本特集ではこれまでデータを活用して、マーケティングをリアルタイム化することで、わずか3カ月で売り上げを倍増させたエルフィード(東京・中野)やコストを半減させながら来店率を1.4倍に高めたアディダス ジャパンなどの事例を紹介してきた。今日はリアルタイムマーケティングを実現するためのサービスやツールを選択するポイントを考察する。

2018年に日本でもサービス提供が相次ぎ群雄割拠の情勢になりそうなのがリアルタイムの動画配信で商品を売り込む「ライブコマース」だ。ベンチャー企業から、大手ネット企業までサービス提供が相次いでいる。
ライブコマースとはリアルタイムの動画配信、視聴者からのコメント機能、そしてECの機能を包含したサービスだ。配信者がリアルタイムの動画で商品を紹介しながら、コメント機能を通じて視聴者から寄せられる質問に回答するなどのコミュニケーションをする。紹介されている商品を欲しいと思えば、動画を見ながらすぐに購入できる。店頭の実演販売をネット上でも実現可能にするサービスとも言える。
新たな市場が過熱する中、先進的なマーケターなら他社に先駆けて利用することで知見をためて、本格的な普及に備えたいと考えるのではなかろうか。ただ、どのサービスを採用すべきか頭を悩ませることになりそうだ。
2つに大別できるライブコマース
サービス選びのポイントは、ライブコマースサービスの提供企業の成り立ちにヒントがある。1つはインフルエンサーマーケティングの支援事業者だ。従来はSNS上で影響力のあるインフルエンサーを通じて、広告主の商品やサービスの認知の拡大を支援してきた。そこに動画とECの機能を持つライブコマースを加えることで、直接的な販売支援までつなげることを狙う。起用したインフルエンサーのアカウントを通じて動画を配信して、フォロワーに売り込むのが基本的な利用法だ。単発的に商品を売り込むことを目的としたキャンペーン用途に向く。
もう1つは、ECのモール事業者やフリーマーケットアプリ事業者が新たな販路として出店者にライブコマースを提供するケースだ。自社の公式EC店や公式アカウントを設置して商品を並べて定常的に商品を販売しながら、新商品発売のタイミングなどに応じて、都度ライブコマースを活用しながら顧客との関係性を強化してファン作りをしたい企業にうってつけだろう。

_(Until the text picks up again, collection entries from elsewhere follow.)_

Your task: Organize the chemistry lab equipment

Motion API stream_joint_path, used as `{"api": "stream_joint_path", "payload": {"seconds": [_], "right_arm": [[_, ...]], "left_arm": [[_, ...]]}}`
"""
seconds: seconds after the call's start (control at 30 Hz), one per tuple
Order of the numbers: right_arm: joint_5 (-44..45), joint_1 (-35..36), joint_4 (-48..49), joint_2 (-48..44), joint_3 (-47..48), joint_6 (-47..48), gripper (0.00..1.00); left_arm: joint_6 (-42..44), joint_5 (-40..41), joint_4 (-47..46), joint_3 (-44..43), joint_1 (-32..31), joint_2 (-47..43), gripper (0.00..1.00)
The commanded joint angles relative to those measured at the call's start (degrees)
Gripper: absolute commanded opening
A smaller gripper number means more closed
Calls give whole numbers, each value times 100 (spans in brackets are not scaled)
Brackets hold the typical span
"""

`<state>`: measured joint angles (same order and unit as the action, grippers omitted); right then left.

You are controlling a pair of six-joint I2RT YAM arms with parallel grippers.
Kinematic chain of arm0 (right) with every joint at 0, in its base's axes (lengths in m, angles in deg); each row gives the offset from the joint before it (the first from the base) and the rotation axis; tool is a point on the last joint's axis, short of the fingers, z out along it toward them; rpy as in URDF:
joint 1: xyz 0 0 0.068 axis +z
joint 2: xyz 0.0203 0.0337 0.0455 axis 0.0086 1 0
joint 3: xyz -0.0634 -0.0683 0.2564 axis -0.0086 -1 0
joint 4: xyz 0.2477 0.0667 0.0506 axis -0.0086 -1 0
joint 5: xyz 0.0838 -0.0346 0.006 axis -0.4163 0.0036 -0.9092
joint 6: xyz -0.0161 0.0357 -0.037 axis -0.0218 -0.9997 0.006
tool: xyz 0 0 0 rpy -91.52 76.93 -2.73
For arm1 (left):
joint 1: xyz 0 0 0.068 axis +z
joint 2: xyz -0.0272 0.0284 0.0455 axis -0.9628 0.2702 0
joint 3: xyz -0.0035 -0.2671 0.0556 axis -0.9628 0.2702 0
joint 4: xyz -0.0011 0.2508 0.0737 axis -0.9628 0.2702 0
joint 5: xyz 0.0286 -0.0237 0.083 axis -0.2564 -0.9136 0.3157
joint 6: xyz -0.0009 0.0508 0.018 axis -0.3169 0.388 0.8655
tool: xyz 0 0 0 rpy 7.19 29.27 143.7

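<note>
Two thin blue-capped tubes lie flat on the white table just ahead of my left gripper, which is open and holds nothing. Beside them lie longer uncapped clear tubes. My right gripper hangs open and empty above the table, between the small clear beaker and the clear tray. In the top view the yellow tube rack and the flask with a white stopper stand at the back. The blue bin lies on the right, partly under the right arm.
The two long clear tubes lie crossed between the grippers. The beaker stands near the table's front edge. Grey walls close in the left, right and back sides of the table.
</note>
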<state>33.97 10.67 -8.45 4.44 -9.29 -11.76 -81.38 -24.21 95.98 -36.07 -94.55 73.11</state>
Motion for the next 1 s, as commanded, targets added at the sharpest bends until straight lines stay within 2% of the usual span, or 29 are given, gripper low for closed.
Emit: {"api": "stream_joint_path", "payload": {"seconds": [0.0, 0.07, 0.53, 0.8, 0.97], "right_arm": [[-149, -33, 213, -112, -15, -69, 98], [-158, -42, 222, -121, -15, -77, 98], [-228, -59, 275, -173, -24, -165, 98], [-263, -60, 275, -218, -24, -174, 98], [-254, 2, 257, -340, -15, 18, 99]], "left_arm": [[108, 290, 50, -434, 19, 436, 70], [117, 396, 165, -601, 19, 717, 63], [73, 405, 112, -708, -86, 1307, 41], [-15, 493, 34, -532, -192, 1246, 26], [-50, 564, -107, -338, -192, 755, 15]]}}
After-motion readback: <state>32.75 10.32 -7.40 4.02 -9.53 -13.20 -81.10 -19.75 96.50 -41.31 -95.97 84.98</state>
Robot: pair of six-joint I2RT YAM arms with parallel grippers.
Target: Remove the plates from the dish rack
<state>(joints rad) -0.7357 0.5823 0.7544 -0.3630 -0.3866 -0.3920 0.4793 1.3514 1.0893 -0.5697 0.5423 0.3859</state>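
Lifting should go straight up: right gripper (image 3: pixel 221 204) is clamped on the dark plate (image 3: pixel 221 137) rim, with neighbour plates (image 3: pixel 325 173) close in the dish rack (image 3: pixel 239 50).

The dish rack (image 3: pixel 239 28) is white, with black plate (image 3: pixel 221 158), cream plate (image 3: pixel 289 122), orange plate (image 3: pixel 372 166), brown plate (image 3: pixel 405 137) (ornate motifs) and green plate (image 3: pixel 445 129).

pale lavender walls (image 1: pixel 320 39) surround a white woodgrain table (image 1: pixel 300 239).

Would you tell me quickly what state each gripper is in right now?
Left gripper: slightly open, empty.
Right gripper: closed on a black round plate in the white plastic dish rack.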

前者の代表例としては動画マーケティング支援事業のCandee(東京・港)の「Live Shop!(ライブショップ)」、Flatt(東京・渋谷)の「PinQul(ピンクル)」などが挙げられる。InstagramやYouTubeの流行によって、一般的には有名ではないが、数十万人から数百万人のフォロワーを持つインフルエンサーが誕生した。さらにそのインフルエンサーに続く存在として、数万人から数十万人のフォロワーを持つ「マイクロインフルエンサー」と呼ばれる存在が注目を集めている。